--- Exercise details ---
Write out exactly the lines below that run from the one containing "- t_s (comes" through the one containing "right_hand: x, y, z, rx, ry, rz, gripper", both included, with no other lines.

--- Available data ---
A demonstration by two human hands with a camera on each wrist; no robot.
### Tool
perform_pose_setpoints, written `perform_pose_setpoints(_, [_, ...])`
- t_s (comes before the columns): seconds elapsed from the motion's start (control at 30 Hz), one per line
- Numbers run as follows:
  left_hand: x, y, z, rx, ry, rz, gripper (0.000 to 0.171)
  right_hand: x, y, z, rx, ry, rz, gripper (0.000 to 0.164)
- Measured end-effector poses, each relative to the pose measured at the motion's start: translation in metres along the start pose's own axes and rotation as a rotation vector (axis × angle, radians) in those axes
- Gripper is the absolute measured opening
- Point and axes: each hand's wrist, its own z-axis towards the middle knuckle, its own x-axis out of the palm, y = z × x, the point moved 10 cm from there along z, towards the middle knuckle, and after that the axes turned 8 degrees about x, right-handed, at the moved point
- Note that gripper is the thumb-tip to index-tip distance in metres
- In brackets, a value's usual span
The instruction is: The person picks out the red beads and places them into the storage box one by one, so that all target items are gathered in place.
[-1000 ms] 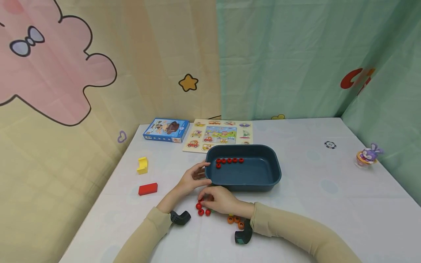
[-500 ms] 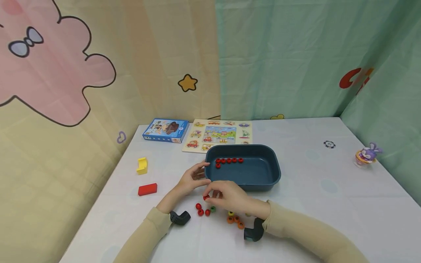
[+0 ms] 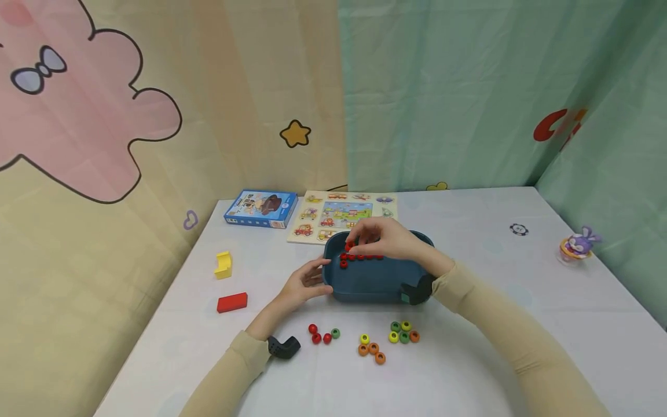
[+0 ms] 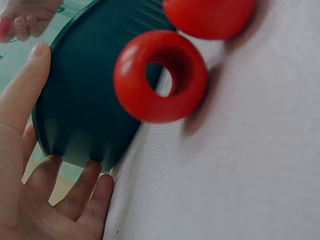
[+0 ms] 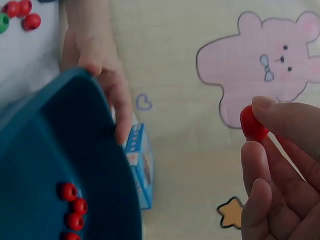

--- Result below ---
- t_s (comes before the columns): seconds elapsed from the motion's start (control at 30 Hz), one per line
- Numbers run as follows:
  left_hand: x, y, z, rx, ry, rz, gripper (0.000 to 0.171)
  right_hand: x, y, z, rx, ry, rz, gripper (0.000 to 0.164)

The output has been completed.